5

Having 500, continously growing DataFrames, I would like to submit operations on the (for each DataFrame indipendent) data to dask. My main question is: Can dask hold the continously submitted data, so I can submit a function on all the submitted data - not just the newly submitted?

But lets explain it on an example:

Creating a dask_server.py:

from dask.distributed import Client, LocalCluster
HOST = '127.0.0.1'
SCHEDULER_PORT = 8711
DASHBOARD_PORT = ':8710'

def run_cluster():
    cluster = LocalCluster(dashboard_address=DASHBOARD_PORT, scheduler_port=SCHEDULER_PORT, n_workers=8)
    print("DASK Cluster Dashboard = http://%s%s/status" % (HOST, DASHBOARD_PORT))
    client = Client(cluster)
    print(client)
    print("Press Enter to quit ...")
    input()

if __name__ == '__main__':
    run_cluster()

Now I can connect from my my_stream.py and start to submit and gather data:

DASK_CLIENT_IP = '127.0.0.1'
dask_con_string = 'tcp://%s:%s' % (DASK_CLIENT_IP, DASK_CLIENT_PORT)
dask_client = Client(self.dask_con_string)

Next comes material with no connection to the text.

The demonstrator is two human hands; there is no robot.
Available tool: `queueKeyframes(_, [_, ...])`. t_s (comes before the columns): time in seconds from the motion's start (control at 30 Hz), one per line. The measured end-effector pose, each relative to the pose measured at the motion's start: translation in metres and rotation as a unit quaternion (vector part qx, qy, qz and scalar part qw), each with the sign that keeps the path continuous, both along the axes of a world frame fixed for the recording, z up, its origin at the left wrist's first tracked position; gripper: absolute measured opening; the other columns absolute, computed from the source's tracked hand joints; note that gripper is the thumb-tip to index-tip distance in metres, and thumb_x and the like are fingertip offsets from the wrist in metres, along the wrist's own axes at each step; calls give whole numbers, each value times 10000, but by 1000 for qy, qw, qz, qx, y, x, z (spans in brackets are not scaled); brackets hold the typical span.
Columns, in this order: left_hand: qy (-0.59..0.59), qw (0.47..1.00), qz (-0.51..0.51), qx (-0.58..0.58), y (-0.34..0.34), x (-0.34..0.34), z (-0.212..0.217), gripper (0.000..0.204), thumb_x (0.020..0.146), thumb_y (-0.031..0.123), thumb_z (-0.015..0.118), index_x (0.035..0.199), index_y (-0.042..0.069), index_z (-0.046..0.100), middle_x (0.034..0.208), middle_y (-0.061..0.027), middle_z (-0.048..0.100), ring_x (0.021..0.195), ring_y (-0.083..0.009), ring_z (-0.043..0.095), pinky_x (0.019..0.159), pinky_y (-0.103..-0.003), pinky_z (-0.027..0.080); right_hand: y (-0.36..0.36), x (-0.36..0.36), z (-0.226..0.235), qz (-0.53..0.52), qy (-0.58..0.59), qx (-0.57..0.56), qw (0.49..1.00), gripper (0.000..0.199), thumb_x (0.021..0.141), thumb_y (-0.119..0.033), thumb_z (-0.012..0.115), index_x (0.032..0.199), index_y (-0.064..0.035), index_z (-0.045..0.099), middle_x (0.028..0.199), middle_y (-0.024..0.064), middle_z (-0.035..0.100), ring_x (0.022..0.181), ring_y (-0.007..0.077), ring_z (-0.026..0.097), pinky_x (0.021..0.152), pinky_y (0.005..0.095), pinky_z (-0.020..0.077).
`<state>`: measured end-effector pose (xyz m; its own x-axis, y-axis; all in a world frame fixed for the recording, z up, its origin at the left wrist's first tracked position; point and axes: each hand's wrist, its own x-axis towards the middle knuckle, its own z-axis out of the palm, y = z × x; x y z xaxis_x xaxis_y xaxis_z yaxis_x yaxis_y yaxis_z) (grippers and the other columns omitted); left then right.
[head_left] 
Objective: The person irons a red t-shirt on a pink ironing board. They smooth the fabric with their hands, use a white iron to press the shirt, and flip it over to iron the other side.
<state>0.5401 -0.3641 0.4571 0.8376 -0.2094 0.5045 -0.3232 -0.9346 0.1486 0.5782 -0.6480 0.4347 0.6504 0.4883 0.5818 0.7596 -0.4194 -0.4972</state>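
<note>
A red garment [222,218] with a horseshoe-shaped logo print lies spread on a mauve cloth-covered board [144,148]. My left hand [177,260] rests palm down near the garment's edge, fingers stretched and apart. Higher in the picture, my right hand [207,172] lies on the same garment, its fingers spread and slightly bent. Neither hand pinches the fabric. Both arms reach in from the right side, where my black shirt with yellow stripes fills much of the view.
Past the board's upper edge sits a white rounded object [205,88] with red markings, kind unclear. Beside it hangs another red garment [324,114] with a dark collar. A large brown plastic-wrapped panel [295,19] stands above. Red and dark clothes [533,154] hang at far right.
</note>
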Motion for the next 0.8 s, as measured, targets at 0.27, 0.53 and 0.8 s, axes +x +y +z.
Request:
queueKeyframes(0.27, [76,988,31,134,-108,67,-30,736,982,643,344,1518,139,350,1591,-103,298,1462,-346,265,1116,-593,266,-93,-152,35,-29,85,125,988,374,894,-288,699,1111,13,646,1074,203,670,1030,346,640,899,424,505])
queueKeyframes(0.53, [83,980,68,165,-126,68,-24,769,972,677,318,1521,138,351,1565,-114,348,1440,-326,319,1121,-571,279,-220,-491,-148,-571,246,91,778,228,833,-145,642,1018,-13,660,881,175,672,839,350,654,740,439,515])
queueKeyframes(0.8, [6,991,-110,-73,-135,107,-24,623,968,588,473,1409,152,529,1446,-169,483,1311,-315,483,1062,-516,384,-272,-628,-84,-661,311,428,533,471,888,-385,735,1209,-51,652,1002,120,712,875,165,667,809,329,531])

def my_dask_function(lines):
    return lines['a'].mean() + lines['b'].mean

def async_stream_redis_to_d(max_chunk_size = 1000):
    while 1:

        # This is a redis queue, but can be any queueing/file-stream/syslog or whatever
        lines = self.queue_IN.get(block=True, max_chunk_size=max_chunk_size)

        futures = []
        df = pd.DataFrame(data=lines, columns=['a','b','c'])
        futures.append(dask_client.submit(my_dask_function, df))

        result = self.dask_client.gather(futures)
        print(result)

        time sleep(0.1)

if __name__ == '__main__':
    max_chunk_size = 1000
    thread_stream_data_from_redis = threading.Thread(target=streamer.async_stream_redis_to_d, args=[max_chunk_size])
    #thread_stream_data_from_redis.setDaemon(True)
    thread_stream_data_from_redis.start()
    # Lets go

This works as expected and it is really quick!!!

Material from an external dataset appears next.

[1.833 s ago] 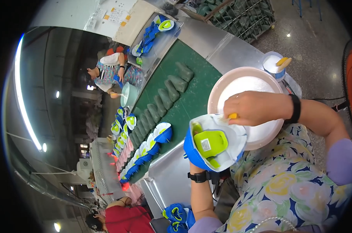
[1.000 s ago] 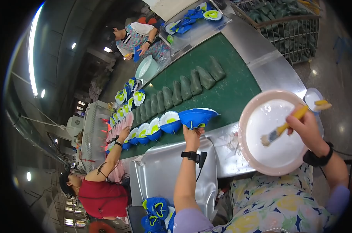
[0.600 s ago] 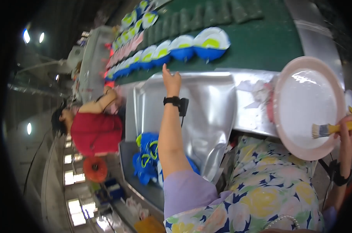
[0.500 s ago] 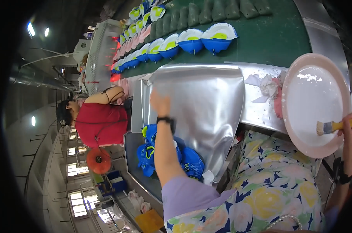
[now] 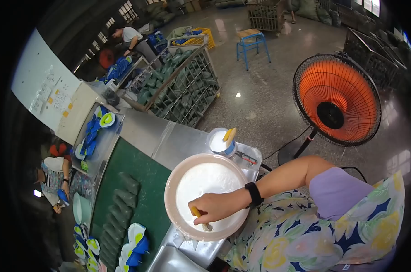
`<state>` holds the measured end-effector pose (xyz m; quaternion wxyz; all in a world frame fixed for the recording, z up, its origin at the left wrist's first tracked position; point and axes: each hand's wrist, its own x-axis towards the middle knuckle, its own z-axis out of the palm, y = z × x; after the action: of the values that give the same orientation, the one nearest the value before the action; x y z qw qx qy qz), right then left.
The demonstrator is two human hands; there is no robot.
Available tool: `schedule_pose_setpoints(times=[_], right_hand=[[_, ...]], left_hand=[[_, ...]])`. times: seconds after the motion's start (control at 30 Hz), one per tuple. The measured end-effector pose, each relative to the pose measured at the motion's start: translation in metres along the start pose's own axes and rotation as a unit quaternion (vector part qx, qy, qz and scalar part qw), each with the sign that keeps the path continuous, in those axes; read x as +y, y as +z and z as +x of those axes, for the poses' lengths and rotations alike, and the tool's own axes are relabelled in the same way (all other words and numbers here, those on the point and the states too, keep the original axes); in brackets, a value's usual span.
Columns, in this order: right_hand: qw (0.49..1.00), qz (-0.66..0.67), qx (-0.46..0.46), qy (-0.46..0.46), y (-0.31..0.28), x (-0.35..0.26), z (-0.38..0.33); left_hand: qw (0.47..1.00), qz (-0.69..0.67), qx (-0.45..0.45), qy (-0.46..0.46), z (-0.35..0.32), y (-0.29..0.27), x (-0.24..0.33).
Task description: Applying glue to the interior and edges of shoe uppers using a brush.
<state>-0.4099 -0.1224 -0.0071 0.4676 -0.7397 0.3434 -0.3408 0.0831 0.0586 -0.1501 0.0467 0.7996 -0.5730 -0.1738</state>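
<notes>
My right hand [image 5: 211, 208] is closed round the yellow handle of a paintbrush [image 5: 207, 226]. Its bristles are down at the near inside edge of a wide pinkish basin [image 5: 170, 195]. A milky white liquid [image 5: 210, 181] fills the bottom of that basin. Behind the basin is a small tub [image 5: 217, 141] of white stuff with a yellow-handled tool [image 5: 230, 136] across its rim. My left hand is out of the picture.
Left of the basin, a green conveyor belt [image 5: 144, 167] carries dark shoe lasts [image 5: 119, 204] and blue-and-white shoe uppers [image 5: 135, 245]. A large orange fan [image 5: 334, 104] stands at the right. Beyond are a slatted cart [image 5: 182, 86] of lasts, a blue stool [image 5: 253, 43] and co-workers.
The view has swung round to the right. My right hand has brought the brush from the basin's right rim down into it. My left arm has gone out of view.
</notes>
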Motion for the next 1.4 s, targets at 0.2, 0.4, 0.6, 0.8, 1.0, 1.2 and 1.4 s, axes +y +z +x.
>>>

But next, I would like to actually append the lines first before the computation takes place - And wonder if this is possible? So in our example here, I would like to calculate the mean over all lines which have been submitted, not only the last submitted ones.

Questions / Approaches:

  1. Is this cummulative calculation possible?
  2. Bad Alternative 1: I cache all lines locally and submit all the data to the cluster every time a new row arrives. This is like an exponential overhead. Tried it, it works, but it is slow!
  3. Golden Option: Python Program 1 pushes the data. Than it would be possible to connect with another client (from another python program) to that cummulated data and move the analysis logic away from the inserting logic. I think Published DataSets are the way to go, but are there applicable for this high-speed appends?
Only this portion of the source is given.